Francisco Barrera, University of Tennessee
Professor of Biochemistry & Cellular and Molecular Biology
The University of Tennessee-Knoxville
Several pathological processes including inflammation, ischemic infarction, and tumor formation result in acidification of the extracellular milieu. A significant opportunity exists to develop therapeutic technologies that target extracellular acidosis. The pHLIP peptide takes advantage of acidosis to insert into membranes of cancer cells for tumor imaging and drug delivery applications.

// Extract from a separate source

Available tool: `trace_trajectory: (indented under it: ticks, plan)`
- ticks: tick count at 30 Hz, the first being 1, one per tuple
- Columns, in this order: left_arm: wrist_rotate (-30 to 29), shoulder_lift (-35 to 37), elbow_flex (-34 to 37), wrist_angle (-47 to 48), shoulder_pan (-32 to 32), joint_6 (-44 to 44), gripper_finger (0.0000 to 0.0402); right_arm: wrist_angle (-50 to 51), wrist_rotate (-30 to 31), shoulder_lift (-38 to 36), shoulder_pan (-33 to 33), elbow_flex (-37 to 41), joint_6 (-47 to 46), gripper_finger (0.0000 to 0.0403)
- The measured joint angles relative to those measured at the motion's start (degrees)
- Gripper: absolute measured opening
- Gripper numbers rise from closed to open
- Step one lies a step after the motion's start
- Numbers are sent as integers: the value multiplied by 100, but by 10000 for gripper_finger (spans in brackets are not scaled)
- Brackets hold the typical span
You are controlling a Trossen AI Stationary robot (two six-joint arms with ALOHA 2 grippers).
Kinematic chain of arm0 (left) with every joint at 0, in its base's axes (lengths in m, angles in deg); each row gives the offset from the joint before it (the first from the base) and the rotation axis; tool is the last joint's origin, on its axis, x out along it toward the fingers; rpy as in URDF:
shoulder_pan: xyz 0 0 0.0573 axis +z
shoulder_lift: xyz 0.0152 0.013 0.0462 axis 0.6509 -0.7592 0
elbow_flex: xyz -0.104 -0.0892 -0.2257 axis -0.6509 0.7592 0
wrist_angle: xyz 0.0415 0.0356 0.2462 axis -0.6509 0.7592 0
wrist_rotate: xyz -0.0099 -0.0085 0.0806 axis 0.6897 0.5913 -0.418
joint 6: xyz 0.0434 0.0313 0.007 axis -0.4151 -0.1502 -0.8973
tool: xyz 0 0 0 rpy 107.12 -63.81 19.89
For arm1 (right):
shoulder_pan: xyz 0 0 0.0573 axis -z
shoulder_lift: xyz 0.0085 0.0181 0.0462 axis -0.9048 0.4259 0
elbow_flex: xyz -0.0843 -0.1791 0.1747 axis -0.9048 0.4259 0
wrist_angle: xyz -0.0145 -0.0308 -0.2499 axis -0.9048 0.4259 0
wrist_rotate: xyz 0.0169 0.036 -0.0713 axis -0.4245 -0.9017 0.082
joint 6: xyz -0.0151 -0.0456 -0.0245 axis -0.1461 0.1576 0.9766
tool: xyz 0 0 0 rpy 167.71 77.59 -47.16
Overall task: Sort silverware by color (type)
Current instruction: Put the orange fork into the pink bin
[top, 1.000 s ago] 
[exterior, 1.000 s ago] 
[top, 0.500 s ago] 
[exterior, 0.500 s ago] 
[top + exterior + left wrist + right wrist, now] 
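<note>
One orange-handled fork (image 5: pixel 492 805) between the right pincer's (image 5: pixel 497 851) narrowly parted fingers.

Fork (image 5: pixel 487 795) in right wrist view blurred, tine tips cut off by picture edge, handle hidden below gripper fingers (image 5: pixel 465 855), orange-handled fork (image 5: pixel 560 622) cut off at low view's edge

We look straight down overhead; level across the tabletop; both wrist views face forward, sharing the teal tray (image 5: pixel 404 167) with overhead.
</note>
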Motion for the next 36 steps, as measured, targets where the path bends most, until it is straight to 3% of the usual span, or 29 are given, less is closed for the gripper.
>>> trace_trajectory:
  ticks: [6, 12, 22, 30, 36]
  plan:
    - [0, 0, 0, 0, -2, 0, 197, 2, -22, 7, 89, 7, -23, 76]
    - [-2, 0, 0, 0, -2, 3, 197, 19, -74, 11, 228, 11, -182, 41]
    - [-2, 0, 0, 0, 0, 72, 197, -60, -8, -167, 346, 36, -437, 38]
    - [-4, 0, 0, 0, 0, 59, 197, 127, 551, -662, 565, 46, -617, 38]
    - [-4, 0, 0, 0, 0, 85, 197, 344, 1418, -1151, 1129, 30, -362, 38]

The pHLIP can be found in three states: it is soluble (state I), and at neutral pH it binds to the surface of lipid membranes in an unstructured conformation (state II). Finally, at neutral pH, pHLIP contorts into the membrane to form a transmembrane domain. We have discovered that the membrane insertion of pHLIP is affected by the exposure of negatively charged lipids, which are altered in cancer cells. Despite the relevance of pHLIP, a number of drawbacks might limit its applicability. These include only moderate aqueous solubility and a low pK. We hypothesize that designing new peptides with the characteristics of pHLIP but without its limitations is the most effective strategy to overcome this barrier and allow further progress. To this end, we have developed the acidity-triggered rational membrane (ATRAM) peptides. The ATRAM peptides not only have the three characteristic states of pHLIP, but also are endowed with properties that enhance its potential for drug delivery in cancer cells. Finally, I will discuss about the evolution of the ATRAM concept into a new peptide (TYPE7) with the three states that are able to establish interactions with a human receptor and modulate its action. TYPE7 targets the EphA2 receptor, which is responsible
for cancer metastasis. We used super-resolution microscopy, Western blot, immunoprecipitation, cell migration assay and fluorescence correlation spectroscopy to show that TYPE7 binds to and activates EphA2. TYPE7 inhibits cell migration through Akt de-phosphorylation similarly to cross-linked eprhinA1, the natural ligand of EphA2. However, significant differences in the activation mechanism were found: specifically, no JM phosphorylation was induced, and instead of formation of large clusters, smaller oligomers were formed. The differences in the activation mechanism between TYPE7 and the cross-linked version of ephrinA1 allows gaining new mechanistic insights on how EphA2 is activated.